EXERCISE DETAILS:
As the answer, give every line of the records that includes the word "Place".

DATA PROVIDED:
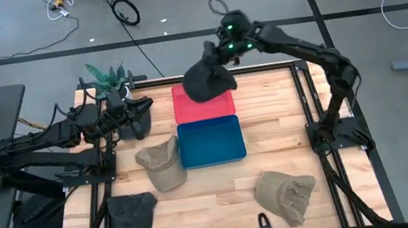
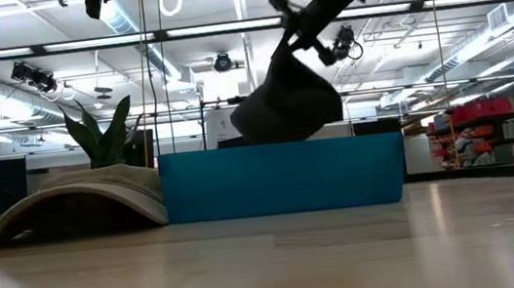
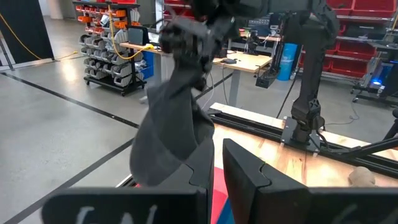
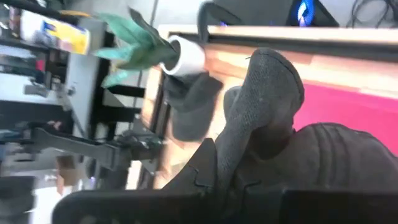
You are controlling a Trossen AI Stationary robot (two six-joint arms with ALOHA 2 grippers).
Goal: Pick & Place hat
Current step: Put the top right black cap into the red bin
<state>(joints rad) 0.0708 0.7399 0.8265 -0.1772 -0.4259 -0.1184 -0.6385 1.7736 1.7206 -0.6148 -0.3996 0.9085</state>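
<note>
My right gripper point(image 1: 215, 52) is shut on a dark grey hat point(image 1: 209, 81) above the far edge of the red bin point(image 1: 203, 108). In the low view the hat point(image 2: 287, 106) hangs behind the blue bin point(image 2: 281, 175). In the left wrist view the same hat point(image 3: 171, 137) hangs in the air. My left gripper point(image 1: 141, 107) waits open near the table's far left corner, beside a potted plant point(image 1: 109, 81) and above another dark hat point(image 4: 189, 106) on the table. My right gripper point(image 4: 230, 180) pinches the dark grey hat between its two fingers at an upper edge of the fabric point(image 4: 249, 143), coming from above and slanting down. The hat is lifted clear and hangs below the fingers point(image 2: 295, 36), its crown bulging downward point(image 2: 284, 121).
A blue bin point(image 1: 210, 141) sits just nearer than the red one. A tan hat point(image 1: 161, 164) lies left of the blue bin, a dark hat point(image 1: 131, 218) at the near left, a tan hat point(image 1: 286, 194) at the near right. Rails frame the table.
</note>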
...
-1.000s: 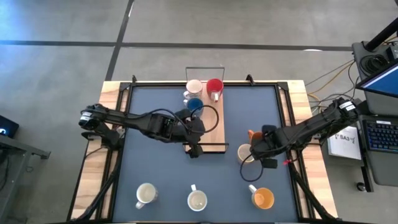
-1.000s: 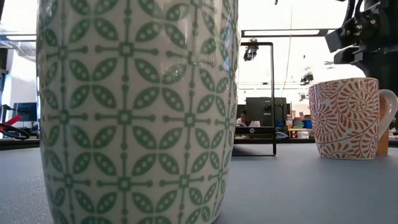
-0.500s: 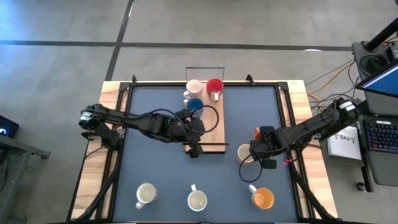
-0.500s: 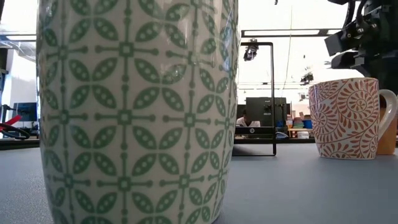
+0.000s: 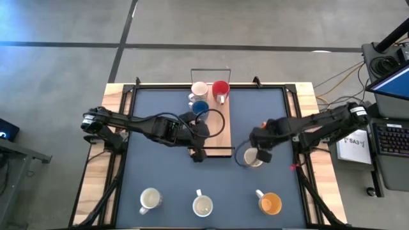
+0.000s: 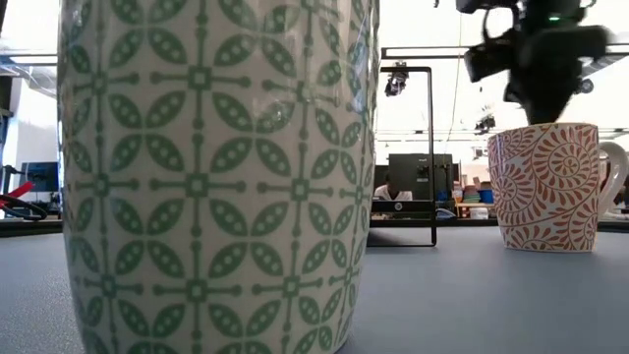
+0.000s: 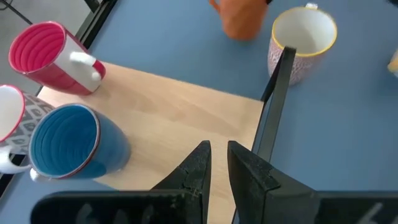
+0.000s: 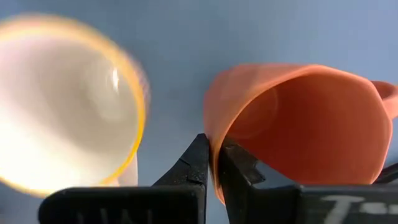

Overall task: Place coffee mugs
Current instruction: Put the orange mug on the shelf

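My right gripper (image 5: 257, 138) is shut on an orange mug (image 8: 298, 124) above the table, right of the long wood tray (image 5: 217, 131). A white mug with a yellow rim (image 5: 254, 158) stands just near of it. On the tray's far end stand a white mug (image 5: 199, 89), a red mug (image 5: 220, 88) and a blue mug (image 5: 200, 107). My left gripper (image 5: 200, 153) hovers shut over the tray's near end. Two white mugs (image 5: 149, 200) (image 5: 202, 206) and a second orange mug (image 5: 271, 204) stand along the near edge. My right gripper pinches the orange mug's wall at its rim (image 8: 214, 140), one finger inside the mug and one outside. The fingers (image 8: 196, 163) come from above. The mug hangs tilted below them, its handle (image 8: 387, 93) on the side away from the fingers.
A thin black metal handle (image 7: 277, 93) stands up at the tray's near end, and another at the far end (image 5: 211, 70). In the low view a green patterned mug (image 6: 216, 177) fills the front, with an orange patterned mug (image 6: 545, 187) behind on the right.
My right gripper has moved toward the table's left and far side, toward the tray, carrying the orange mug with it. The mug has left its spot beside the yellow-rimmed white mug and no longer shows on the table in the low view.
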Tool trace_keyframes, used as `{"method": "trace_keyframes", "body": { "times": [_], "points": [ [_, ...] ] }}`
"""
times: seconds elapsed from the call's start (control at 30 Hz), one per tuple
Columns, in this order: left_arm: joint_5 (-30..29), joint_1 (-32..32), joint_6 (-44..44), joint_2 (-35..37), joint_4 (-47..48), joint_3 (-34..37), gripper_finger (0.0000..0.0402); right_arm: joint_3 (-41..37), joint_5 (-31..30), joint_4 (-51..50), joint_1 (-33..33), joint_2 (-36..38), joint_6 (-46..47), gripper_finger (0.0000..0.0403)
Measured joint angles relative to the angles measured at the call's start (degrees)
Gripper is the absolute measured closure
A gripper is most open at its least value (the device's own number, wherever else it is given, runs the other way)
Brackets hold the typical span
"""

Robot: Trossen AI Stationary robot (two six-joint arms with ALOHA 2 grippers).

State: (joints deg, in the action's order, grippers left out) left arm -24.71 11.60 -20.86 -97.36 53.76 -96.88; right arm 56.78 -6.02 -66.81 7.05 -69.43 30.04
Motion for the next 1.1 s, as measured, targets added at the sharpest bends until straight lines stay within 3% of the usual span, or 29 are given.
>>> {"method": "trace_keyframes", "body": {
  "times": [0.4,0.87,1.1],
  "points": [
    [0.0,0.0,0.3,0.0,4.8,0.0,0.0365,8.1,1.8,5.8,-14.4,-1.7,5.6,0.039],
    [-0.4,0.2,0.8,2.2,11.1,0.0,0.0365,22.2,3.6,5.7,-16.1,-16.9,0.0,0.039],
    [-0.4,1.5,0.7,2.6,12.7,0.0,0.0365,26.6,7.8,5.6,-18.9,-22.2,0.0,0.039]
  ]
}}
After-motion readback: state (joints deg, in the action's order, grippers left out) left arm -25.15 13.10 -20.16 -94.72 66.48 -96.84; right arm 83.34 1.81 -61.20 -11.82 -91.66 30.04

TASK SOLUTION:
Goal: Pick & Place hat
Overall task: Place coffee mugs

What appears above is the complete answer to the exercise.